_EXERCISE OBJECTIVE_
I'd like the full listing transcribed exactly, with no images included.
------
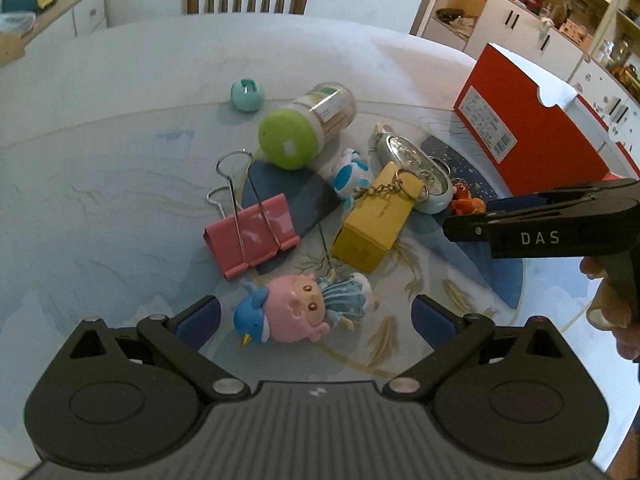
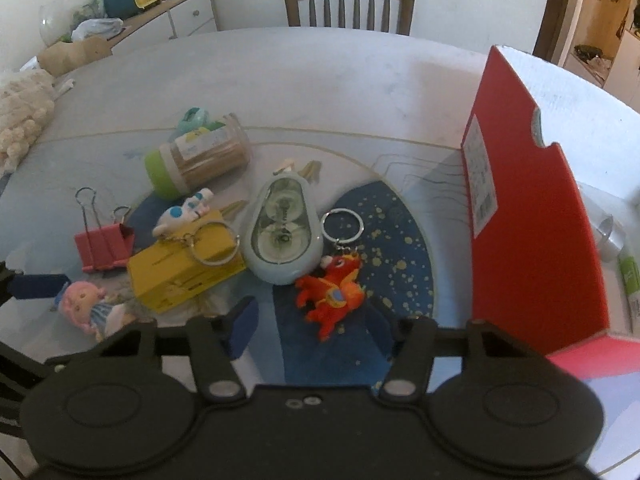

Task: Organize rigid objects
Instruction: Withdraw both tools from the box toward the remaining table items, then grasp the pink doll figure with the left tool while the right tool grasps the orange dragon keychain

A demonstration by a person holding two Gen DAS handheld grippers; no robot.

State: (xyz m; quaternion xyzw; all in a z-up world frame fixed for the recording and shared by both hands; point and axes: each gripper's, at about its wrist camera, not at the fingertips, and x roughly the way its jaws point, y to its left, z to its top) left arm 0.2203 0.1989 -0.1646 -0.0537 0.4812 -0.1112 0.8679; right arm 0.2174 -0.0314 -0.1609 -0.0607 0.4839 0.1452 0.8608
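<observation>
- Left gripper [image 1: 316, 322]: jaws spread, straddling the pink doll [image 1: 298, 312] near the table's [image 1: 120, 100] front edge; nothing pinched, likely lining up a grasp.
- Table centre: clip [image 1: 252, 236], yellow box [image 1: 374, 226], jar [image 1: 306, 124] heaped loose, unsorted.
- Right gripper [image 2: 316, 326]: jaws half spread around the red toy [image 2: 332, 294], not pressing.
- Right edge: red carton [image 2: 532, 216], probably the bin.

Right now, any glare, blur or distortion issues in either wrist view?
Left wrist: sharp; glare streaks on the pink binder clip; fisheye bows the table edge. Right wrist: softer; the red toy between the claw fingers is slightly blurred; the red box looms, edges curved.
</observation>
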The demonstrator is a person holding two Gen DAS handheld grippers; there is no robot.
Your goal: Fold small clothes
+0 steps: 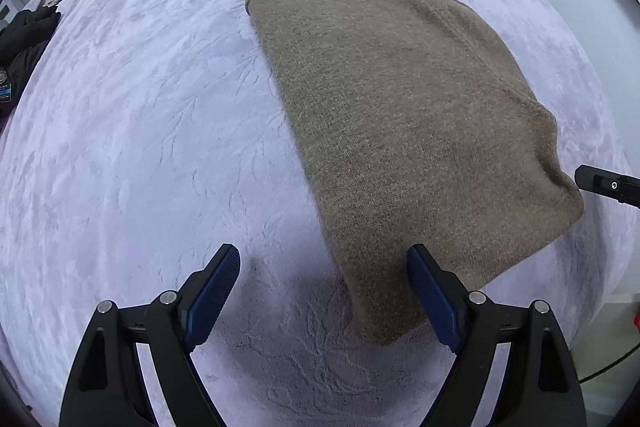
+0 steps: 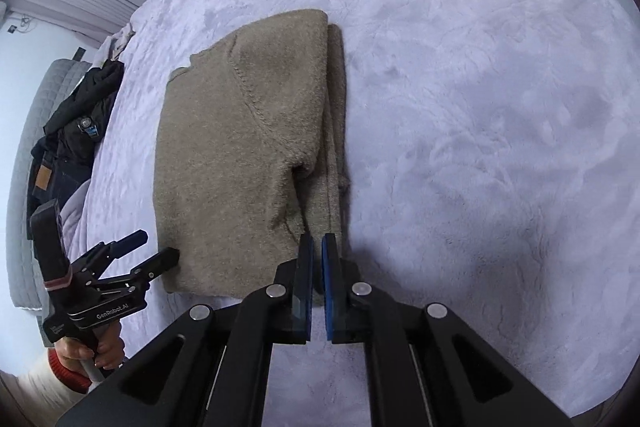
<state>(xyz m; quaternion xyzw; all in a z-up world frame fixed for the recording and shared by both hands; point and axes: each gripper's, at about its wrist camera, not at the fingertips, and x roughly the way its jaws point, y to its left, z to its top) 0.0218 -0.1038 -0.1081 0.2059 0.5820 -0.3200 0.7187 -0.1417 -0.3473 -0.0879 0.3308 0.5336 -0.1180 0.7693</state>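
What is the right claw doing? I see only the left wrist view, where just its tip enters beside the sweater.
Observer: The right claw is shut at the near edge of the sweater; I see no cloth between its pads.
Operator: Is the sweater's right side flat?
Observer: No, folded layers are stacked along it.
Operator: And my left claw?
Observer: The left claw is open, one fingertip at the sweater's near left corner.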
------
_YOUR SOLUTION_
Task: Organize rigid objects
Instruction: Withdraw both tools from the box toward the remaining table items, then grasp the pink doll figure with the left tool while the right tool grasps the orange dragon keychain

A demonstration by a person holding two Gen DAS handheld grippers; no robot.

State: (xyz m; quaternion xyzw; all in a z-up world frame fixed for the recording and shared by both hands; point and axes: each gripper's, at about its wrist camera, not at the fingertips, and x roughly the way its jaws point, y to its left, z to its top) left arm 0.2203 0.1989 -0.1646 -0.0537 0.4812 -0.1112 0.8679; right arm 0.2174 -0.0314 -0.1609 -0.0607 0.4839 0.1452 0.8608
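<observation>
- Left gripper [image 1: 316, 322]: jaws spread, straddling the pink doll [image 1: 298, 312] near the table's [image 1: 120, 100] front edge; nothing pinched, likely lining up a grasp.
- Table centre: clip [image 1: 252, 236], yellow box [image 1: 374, 226], jar [image 1: 306, 124] heaped loose, unsorted.
- Right gripper [image 2: 316, 326]: jaws half spread around the red toy [image 2: 332, 294], not pressing.
- Right edge: red carton [image 2: 532, 216], probably the bin.

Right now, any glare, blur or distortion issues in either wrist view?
Left wrist: sharp; glare streaks on the pink binder clip; fisheye bows the table edge. Right wrist: softer; the red toy between the claw fingers is slightly blurred; the red box looms, edges curved.
</observation>
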The demonstrator is a person holding two Gen DAS handheld grippers; there is no robot.
Your goal: Fold small clothes
+0 steps: 
+0 steps: 
<state>(xyz m; quaternion xyzw; all in a z-up world frame fixed for the recording and shared by both hands; point and axes: each gripper's, at about its wrist camera, not at the fingertips, and x roughly the way its jaws point, y to its left, z to its top) 0.0218 -0.1038 -0.1081 0.2059 0.5820 -0.3200 0.7187 -0.1417 -0.3473 -0.0879 0.3308 0.5336 -0.1180 0.7693</state>
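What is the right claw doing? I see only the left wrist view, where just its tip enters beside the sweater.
Observer: The right claw is shut at the near edge of the sweater; I see no cloth between its pads.
Operator: Is the sweater's right side flat?
Observer: No, folded layers are stacked along it.
Operator: And my left claw?
Observer: The left claw is open, one fingertip at the sweater's near left corner.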

This exercise is now done.